§ Work instructions
Return every line of the data that contains the string "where".

-- Given data follows --

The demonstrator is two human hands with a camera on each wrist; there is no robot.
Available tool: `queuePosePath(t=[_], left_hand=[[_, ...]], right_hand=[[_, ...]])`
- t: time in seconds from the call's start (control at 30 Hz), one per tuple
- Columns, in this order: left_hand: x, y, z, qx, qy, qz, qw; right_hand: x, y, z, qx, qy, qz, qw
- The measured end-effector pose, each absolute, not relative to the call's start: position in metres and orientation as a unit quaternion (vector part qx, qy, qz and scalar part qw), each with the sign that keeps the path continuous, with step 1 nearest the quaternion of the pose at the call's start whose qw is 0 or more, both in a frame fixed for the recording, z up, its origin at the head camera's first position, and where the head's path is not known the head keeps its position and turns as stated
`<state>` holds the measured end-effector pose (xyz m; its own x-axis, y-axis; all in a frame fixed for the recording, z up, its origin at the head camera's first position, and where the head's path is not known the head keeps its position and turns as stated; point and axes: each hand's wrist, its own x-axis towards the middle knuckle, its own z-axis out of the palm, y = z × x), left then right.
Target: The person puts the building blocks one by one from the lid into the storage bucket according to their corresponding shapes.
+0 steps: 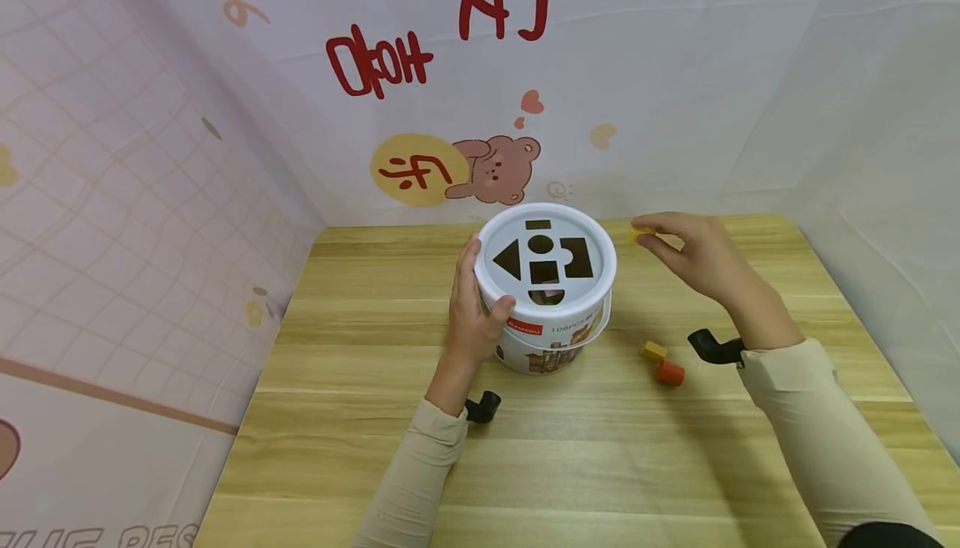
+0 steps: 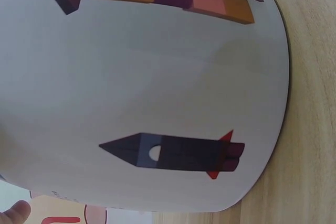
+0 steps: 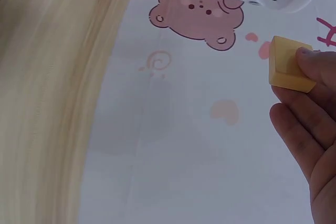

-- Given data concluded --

§ Solved exercise
- The measured end-effector pose, each absolute, not relative to the call's start: position in metres and orientation as a unit quaternion (vector part qx, qy, qz and scalar part qw), each with the sign that keeps the path continuous, with step 1 nearest the quaternion of the pose at the call's start whose qw is 0 or more, both in a frame fixed for the recording, z up, its origin at the head camera's first position, and where the head's path is not known the head keeps its position and turns as stated
`<state>` holds the measured end-effector pose (xyz m; its own x-axis, y-axis; all in a frame fixed for the recording, z up, its origin at the head camera's first position, and where the head's path is not known the head keeps its position and turns as stated; point and axes: each hand's wrist, its own x-axis towards the middle knuckle, its own z-axis out of the palm, y = z × x), left then right.

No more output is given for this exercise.